(Dataset content)

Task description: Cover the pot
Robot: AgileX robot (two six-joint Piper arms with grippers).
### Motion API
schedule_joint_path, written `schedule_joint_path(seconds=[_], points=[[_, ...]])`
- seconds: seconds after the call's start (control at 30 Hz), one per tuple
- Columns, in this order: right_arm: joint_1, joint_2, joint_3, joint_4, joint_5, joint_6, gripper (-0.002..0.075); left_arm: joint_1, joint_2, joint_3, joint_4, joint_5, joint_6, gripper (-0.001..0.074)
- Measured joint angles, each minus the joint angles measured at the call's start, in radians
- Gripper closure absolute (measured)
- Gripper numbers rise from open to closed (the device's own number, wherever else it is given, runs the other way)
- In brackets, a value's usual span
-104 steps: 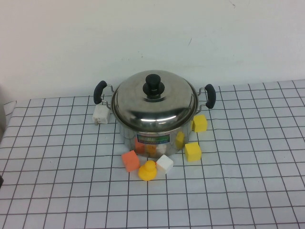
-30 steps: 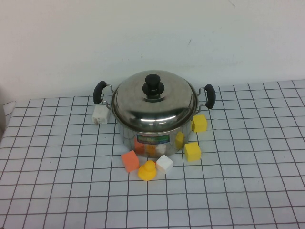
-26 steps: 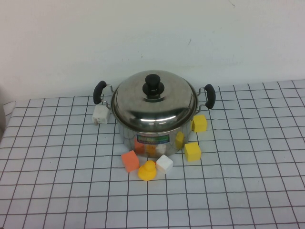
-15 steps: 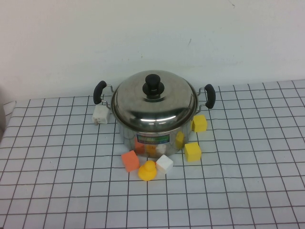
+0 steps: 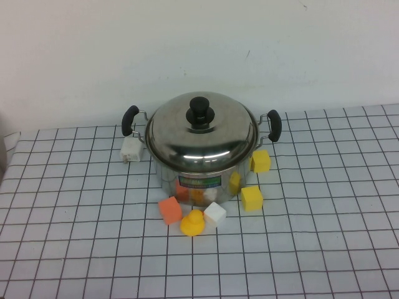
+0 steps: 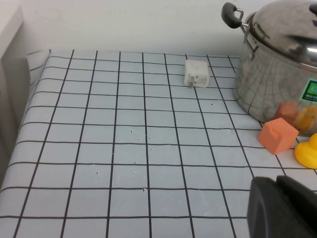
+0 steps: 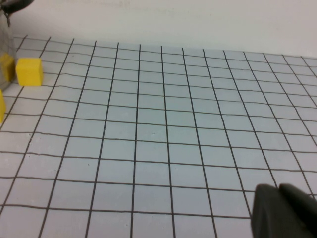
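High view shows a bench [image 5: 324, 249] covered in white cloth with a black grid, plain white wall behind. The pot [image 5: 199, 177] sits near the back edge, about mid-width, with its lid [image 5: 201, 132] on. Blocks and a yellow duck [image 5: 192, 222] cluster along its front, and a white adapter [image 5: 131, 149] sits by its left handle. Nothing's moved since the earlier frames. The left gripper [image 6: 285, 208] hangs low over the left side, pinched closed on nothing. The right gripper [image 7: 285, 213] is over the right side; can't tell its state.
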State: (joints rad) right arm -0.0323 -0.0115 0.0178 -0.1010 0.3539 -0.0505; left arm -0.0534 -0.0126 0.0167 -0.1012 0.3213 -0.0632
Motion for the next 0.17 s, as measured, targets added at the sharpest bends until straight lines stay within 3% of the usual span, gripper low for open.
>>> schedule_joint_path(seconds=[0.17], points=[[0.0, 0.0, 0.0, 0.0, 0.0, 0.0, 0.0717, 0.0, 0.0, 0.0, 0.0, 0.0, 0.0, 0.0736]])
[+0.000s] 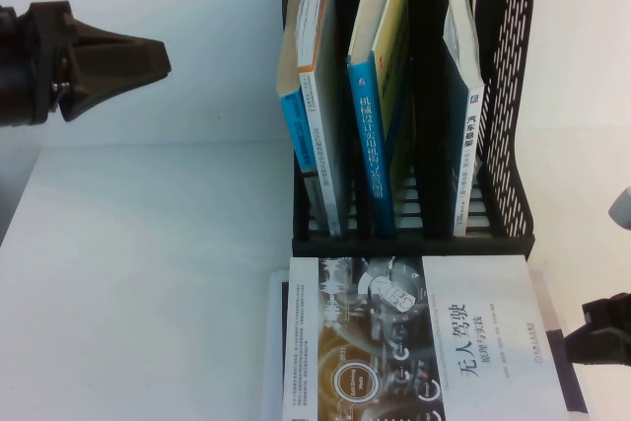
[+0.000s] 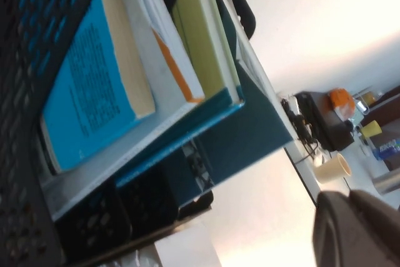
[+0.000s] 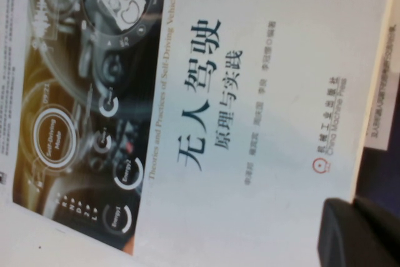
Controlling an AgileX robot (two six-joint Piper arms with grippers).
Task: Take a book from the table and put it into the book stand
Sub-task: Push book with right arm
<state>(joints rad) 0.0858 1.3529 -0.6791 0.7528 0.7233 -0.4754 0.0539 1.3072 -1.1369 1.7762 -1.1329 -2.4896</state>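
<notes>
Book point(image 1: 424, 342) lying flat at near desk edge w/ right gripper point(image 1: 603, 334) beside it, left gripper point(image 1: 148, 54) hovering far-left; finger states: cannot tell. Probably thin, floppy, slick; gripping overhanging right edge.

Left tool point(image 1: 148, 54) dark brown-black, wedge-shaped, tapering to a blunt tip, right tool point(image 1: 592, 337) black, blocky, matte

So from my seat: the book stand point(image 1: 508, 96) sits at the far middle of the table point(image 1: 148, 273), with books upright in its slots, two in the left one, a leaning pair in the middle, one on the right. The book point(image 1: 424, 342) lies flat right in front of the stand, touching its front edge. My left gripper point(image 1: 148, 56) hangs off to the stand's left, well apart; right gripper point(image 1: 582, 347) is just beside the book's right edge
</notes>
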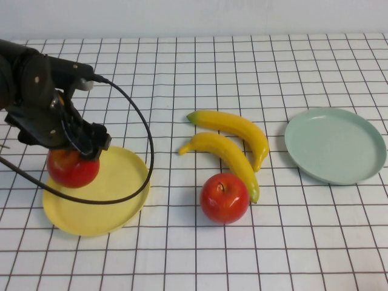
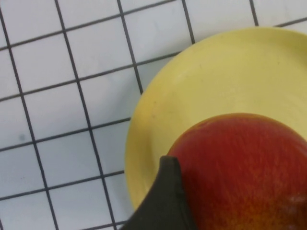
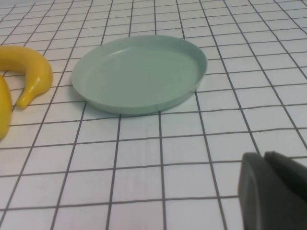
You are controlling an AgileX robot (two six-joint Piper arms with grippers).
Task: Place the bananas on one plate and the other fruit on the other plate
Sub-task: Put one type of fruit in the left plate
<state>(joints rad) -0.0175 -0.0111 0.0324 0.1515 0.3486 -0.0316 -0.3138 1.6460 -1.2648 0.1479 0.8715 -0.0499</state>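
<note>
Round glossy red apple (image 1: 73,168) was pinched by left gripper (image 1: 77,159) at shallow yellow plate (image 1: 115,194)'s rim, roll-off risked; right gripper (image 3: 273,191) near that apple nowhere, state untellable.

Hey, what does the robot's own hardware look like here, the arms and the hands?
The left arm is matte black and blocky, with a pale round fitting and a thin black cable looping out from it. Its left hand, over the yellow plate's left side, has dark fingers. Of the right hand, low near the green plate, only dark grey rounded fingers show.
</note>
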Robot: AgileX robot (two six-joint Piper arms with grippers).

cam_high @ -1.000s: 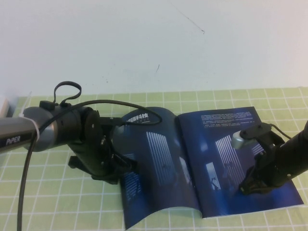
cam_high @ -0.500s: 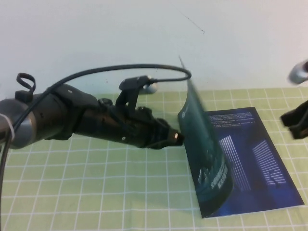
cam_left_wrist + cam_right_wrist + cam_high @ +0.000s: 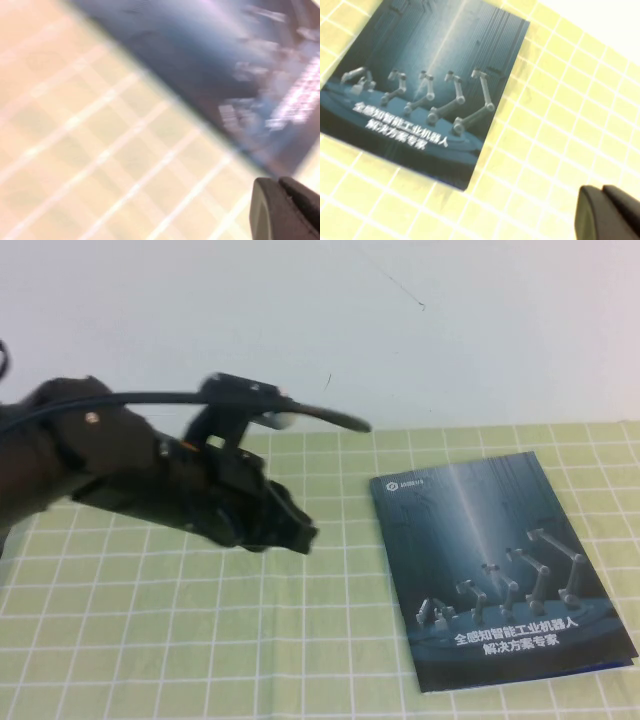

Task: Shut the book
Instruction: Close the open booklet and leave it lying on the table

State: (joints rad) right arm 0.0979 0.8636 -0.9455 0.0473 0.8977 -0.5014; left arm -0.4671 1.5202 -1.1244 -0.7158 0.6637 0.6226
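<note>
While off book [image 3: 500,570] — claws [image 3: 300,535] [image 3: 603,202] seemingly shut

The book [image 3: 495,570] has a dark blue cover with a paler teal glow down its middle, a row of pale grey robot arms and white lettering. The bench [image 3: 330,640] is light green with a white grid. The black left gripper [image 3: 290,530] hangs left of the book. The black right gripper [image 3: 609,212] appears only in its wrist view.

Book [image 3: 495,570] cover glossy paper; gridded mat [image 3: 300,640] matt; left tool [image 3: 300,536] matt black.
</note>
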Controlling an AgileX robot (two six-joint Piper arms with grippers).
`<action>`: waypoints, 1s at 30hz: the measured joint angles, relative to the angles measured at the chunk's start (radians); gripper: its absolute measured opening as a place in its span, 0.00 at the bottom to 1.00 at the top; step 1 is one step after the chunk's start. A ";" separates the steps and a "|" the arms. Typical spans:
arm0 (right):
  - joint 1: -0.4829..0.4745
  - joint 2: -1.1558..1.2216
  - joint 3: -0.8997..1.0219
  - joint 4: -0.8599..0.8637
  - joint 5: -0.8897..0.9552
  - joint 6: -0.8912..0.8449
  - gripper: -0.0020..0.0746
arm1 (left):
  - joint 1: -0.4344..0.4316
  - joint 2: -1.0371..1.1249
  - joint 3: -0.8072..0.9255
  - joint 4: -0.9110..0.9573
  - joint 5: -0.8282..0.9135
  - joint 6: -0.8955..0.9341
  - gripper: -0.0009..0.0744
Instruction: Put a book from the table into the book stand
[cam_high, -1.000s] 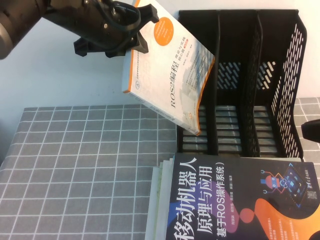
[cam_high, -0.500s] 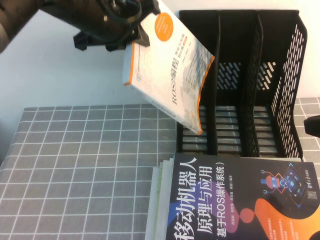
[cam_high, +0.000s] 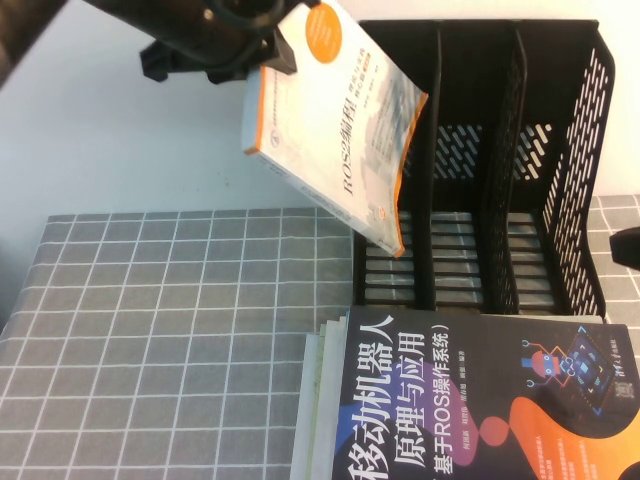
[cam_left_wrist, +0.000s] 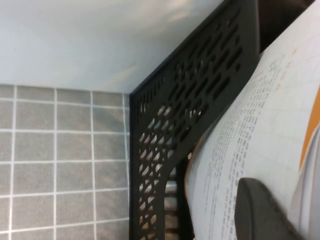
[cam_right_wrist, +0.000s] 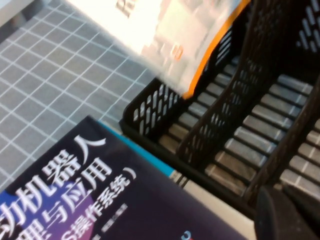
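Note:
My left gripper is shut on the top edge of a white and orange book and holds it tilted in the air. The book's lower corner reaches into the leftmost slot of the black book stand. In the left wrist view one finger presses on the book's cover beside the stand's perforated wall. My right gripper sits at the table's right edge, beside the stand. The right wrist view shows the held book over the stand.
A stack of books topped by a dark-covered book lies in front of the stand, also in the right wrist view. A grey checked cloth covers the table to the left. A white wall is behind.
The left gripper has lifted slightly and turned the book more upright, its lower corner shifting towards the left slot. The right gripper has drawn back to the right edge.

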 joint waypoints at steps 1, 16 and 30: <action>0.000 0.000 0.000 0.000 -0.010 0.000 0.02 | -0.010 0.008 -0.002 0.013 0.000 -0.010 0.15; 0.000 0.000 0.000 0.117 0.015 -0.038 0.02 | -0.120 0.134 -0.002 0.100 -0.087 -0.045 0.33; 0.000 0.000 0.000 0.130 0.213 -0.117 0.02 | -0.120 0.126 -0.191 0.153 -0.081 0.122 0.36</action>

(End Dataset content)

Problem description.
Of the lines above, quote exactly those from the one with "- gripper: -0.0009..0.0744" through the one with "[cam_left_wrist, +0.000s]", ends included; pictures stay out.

Answer box.
  - gripper: -0.0009..0.0744
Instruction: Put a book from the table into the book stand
[cam_high, -1.000s] 
[cam_high, -0.500s] 
[cam_high, +0.000s] 
[cam_left_wrist, +0.000s] 

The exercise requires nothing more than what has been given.